**How to complete this task:**
Please restate the entire listing verbatim.

*** Information provided ***

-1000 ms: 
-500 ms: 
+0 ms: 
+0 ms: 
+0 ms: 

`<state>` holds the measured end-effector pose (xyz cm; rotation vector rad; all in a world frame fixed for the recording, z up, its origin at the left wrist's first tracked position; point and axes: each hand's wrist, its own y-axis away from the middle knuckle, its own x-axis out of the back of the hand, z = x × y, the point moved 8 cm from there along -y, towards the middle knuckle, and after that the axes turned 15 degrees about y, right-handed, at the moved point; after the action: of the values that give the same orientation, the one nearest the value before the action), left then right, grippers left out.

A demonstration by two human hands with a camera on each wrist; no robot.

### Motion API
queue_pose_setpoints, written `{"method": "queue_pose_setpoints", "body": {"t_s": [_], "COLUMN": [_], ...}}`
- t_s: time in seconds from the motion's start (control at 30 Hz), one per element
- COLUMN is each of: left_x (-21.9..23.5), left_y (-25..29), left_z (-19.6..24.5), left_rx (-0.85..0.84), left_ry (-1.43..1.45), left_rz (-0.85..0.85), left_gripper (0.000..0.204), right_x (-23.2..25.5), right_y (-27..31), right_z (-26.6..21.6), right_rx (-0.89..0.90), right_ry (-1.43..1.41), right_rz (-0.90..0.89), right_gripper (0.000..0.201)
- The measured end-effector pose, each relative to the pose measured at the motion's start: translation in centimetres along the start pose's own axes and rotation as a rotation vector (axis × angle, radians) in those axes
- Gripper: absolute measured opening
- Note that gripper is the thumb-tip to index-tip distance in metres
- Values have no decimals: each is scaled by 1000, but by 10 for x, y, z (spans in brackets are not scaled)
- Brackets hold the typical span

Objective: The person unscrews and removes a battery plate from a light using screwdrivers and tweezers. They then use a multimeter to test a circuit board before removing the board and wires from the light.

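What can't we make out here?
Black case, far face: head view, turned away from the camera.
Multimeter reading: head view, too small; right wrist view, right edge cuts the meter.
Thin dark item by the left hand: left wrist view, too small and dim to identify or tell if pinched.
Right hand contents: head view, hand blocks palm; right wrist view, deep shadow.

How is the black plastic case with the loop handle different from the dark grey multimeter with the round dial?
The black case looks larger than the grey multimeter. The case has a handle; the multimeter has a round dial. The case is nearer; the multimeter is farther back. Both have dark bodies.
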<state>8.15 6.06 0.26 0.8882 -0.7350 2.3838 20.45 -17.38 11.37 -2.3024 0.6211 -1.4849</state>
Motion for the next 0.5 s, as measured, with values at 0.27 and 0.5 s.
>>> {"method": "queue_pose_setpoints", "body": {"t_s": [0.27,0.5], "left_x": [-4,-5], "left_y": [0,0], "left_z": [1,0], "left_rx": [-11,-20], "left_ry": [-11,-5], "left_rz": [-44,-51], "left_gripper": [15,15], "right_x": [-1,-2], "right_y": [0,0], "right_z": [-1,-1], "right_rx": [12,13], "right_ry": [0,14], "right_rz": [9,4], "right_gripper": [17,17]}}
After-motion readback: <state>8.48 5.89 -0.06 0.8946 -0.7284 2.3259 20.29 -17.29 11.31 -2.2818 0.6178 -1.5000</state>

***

**Answer section:**
-1000 ms: 
-500 ms: 
+0 ms: 
+0 ms: 
+0 ms: 

`<state>` holds the measured end-effector pose (xyz cm; rotation vector rad; all in a world frame fixed for the recording, z up, its origin at the left wrist's first tracked position; point and axes: each hand's wrist, its own y-axis away from the middle knuckle, its own x-axis out of the back of the hand, z = x × y, the point moved 8 cm from there along -y, towards the middle knuckle, and after that the axes turned 15 degrees about y, right-handed, at the moved point; after the action: of the values that give the same orientation, the one nearest the value before the action), left then right, grippers left out.

A demonstration by two human hands with a camera on each wrist; no robot.

### Motion API
queue_pose_setpoints, written `{"method": "queue_pose_setpoints", "body": {"t_s": [_], "COLUMN": [_], ...}}`
- t_s: time in seconds from the motion's start (control at 30 Hz), one per element
- COLUMN is each of: left_x (-21.9..23.5), left_y (-25..29), left_z (-19.6..24.5), left_rx (-0.85..0.84), left_ry (-1.43..1.45), left_rz (-0.85..0.85), left_gripper (0.000..0.204), right_x (-23.2..25.5), right_y (-27..31), right_z (-26.6..21.6), right_rx (-0.89..0.90), right_ry (-1.43..1.41), right_rz (-0.90..0.89), right_gripper (0.000..0.201)
- The measured end-effector pose, each relative to the pose measured at the motion's start: translation in centimetres along the start pose's own axes and rotation as a rotation vector (axis × angle, radians) in those axes
- Gripper: absolute measured opening
- Note that gripper is the thumb-tip to index-tip distance in metres
- Values have no decimals: each is scaled by 1000, but by 10 for x, y, z (spans in brackets are not scaled)
- Brackets hold the typical span

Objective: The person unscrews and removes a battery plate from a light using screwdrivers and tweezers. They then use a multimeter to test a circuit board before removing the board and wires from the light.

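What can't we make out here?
Black case, far face: head view, turned away from the camera.
Multimeter reading: head view, too small; right wrist view, right edge cuts the meter.
Thin dark item by the left hand: left wrist view, too small and dim to identify or tell if pinched.
Right hand contents: head view, hand blocks palm; right wrist view, deep shadow.

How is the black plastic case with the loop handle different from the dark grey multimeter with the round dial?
The black case looks larger than the grey multimeter. The case has a handle; the multimeter has a round dial. The case is nearer; the multimeter is farther back. Both have dark bodies.
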<state>8.15 6.06 0.26 0.8882 -0.7350 2.3838 20.45 -17.38 11.37 -2.3024 0.6211 -1.4849</state>
Motion for the next 0.5 s, as measured, with values at 0.27 and 0.5 s.
>>> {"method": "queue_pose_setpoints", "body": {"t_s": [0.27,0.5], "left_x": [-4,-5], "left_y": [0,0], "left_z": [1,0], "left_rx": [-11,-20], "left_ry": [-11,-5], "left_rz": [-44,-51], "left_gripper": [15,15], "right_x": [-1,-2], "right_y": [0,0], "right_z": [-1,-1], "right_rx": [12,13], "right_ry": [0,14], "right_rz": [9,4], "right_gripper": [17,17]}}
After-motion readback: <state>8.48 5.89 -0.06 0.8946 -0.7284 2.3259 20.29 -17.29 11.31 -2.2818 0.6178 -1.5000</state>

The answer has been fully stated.